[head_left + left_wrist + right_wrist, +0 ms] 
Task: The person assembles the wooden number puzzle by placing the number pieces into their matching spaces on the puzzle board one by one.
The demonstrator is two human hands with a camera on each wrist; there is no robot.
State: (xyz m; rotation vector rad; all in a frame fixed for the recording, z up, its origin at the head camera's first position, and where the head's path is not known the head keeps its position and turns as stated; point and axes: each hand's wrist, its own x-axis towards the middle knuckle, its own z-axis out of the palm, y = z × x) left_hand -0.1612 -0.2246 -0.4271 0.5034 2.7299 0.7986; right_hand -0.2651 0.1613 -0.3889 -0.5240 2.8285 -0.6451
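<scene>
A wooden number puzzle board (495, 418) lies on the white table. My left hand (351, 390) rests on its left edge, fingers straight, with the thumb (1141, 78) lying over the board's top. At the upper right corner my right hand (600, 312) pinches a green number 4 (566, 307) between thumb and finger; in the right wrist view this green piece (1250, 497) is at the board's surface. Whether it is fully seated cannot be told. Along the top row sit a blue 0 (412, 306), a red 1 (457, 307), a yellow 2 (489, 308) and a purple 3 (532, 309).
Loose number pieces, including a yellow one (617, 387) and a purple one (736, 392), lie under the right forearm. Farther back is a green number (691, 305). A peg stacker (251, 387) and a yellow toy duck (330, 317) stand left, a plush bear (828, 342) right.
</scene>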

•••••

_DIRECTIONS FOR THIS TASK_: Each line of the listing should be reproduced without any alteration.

_RESULT OF THIS TASK_:
[head_left + left_wrist + right_wrist, +0 ms] 
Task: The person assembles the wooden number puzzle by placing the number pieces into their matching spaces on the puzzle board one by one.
The demonstrator is two human hands with a camera on each wrist; there is no robot.
State: (xyz m; rotation vector rad; all in a frame fixed for the recording, z up, its origin at the head camera's first position, and where the head's path is not known the head keeps its position and turns as stated; point and axes: each hand's wrist, its own x-axis towards the middle knuckle, its own z-axis out of the palm, y = z × x) left_hand -0.1612 -0.2246 -0.4271 0.5034 2.7299 0.7986; right_hand -0.2651 0.1613 -0.3889 -0.5240 2.8285 -0.6451
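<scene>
A wooden number puzzle board (495, 418) lies on the white table. My left hand (351, 390) rests on its left edge, fingers straight, with the thumb (1141, 78) lying over the board's top. At the upper right corner my right hand (600, 312) pinches a green number 4 (566, 307) between thumb and finger; in the right wrist view this green piece (1250, 497) is at the board's surface. Whether it is fully seated cannot be told. Along the top row sit a blue 0 (412, 306), a red 1 (457, 307), a yellow 2 (489, 308) and a purple 3 (532, 309).
Loose number pieces, including a yellow one (617, 387) and a purple one (736, 392), lie under the right forearm. Farther back is a green number (691, 305). A peg stacker (251, 387) and a yellow toy duck (330, 317) stand left, a plush bear (828, 342) right.
</scene>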

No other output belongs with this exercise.